Guest post by Rev. Jeff Meyers
This is a two-part, condensed version of my “Final Reflections & Summary” from my book Wisdom for Dissidents (full title: Ancient Wisdom for Today’s Christian Dissidents).
In 1980 a friend approached me after church and handed me a manila file folder. “Read these and let me know what you think,” he said. I did. It turned out the folder was filled with samples of 3 or 4 Christian newsletters. These were newsletters giving Christian commentary on contemporary cultural issues—abortion, economics, art, and politics. After reading them, I mailed in a donation and a request for subscriptions to all of them.

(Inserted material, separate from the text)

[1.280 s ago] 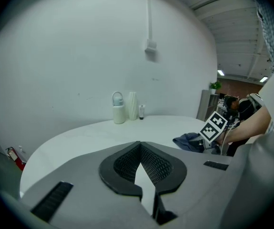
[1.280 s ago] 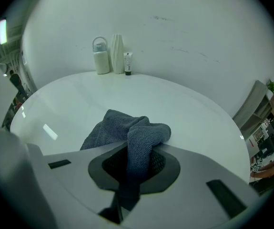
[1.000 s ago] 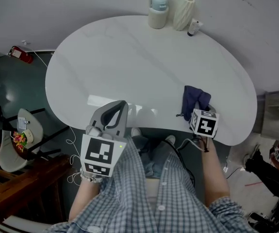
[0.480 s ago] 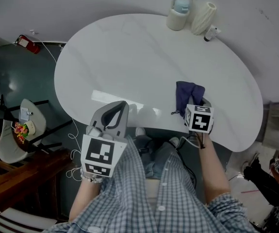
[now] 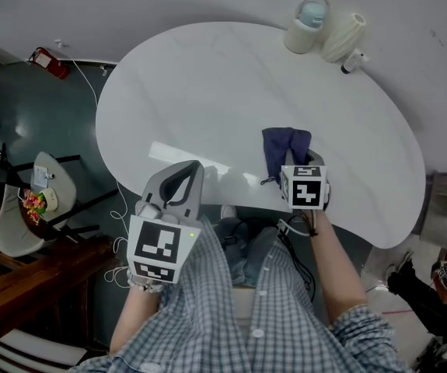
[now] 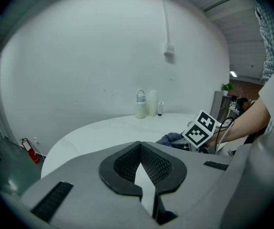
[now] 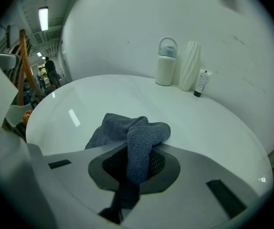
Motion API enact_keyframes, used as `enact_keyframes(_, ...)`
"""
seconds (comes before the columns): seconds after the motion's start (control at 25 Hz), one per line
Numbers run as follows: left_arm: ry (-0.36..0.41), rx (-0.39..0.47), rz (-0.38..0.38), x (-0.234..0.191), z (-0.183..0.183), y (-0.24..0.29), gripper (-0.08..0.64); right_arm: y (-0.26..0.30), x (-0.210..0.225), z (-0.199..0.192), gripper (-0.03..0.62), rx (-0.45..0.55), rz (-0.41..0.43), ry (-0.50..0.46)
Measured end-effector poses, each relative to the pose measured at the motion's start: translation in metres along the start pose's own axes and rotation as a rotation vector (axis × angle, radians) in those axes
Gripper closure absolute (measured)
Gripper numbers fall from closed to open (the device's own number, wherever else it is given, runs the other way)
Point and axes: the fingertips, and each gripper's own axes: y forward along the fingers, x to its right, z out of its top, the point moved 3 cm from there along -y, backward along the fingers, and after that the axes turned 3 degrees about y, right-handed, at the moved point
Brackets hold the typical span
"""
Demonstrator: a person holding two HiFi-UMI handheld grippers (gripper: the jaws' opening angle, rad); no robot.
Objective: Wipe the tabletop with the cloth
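Note:
The white oval tabletop [image 5: 207, 84] fills the head view. A dark blue cloth [image 5: 285, 148] lies bunched on it near the front edge, right of the middle. My right gripper [image 5: 304, 160] is shut on the cloth's near end, and in the right gripper view the cloth [image 7: 132, 130] hangs over the closed jaws of the right gripper [image 7: 137, 150] and spreads onto the table. My left gripper [image 5: 195, 166] hovers at the front edge, left of the cloth, shut and holding nothing. In the left gripper view, the left gripper [image 6: 139, 145] faces the cloth [image 6: 171, 138].
At the table's far right stand a white jug with a handle [image 5: 310, 23], a ribbed white vase [image 5: 343, 36] and a small bottle [image 5: 354, 61]. A chair [image 5: 29, 216] and a red extinguisher [image 5: 48, 59] are on the floor to the left.
My right gripper has dragged the cloth leftward along the table's front part. The left gripper has stayed where it was.

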Motion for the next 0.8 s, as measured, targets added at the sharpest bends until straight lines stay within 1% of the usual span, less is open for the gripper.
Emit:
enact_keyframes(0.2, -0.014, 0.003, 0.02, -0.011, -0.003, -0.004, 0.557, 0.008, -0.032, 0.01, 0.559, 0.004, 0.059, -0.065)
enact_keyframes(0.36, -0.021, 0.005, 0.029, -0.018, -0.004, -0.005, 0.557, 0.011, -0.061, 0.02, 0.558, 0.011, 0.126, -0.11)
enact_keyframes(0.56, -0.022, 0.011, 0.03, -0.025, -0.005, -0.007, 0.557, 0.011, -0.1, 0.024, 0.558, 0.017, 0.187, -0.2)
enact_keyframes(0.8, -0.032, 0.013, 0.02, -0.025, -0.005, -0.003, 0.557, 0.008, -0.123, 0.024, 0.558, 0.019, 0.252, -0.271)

I had just come out of a severely dispensational Christian community where everyone was convinced that the end of the world was upon us. Hal Lindsey’s The Late Great Planet Earth was a Christian bestseller. Because the world was ending you don’t polish brass on a sinking ship, rather you wait for the ship to begin to sink and then Jesus will swoop down deus ex machina to snatch up Christians off the tilting deck and rapture us into heaven. This meant that careful thinking about what might be happening in American society and how Christians might make a difference was new to me. But I was 23 years old with a wife and newborn daughter which meant I was motivated to think about the future.
Well, we thought things were bad back then. Christians in the early 1980s were worried about the increasing secularization of American culture. A few months ago, we renovated our basement and I had to box up three walls of books. I had an entire bookshelf of books from the 1980s that analyzed the anti-Christian drift that was occurring in American society.
Today, however, the marginalization of Christians in education, culture, and politics has accelerated faster than anyone could have imagined even ten years ago, let alone in 1980.
And this has led to some interesting proposals from Christian leaders on how Christians ought to respond. Everything from the call to “faithful presence” by James Davidson Hunter, to the “benedict option” by Rod Dreher. And then there’s the Trump-inspired populism of the last few years. Now, Dreher is prepping us to suffer as martyrs in his recent book Live not by Lies.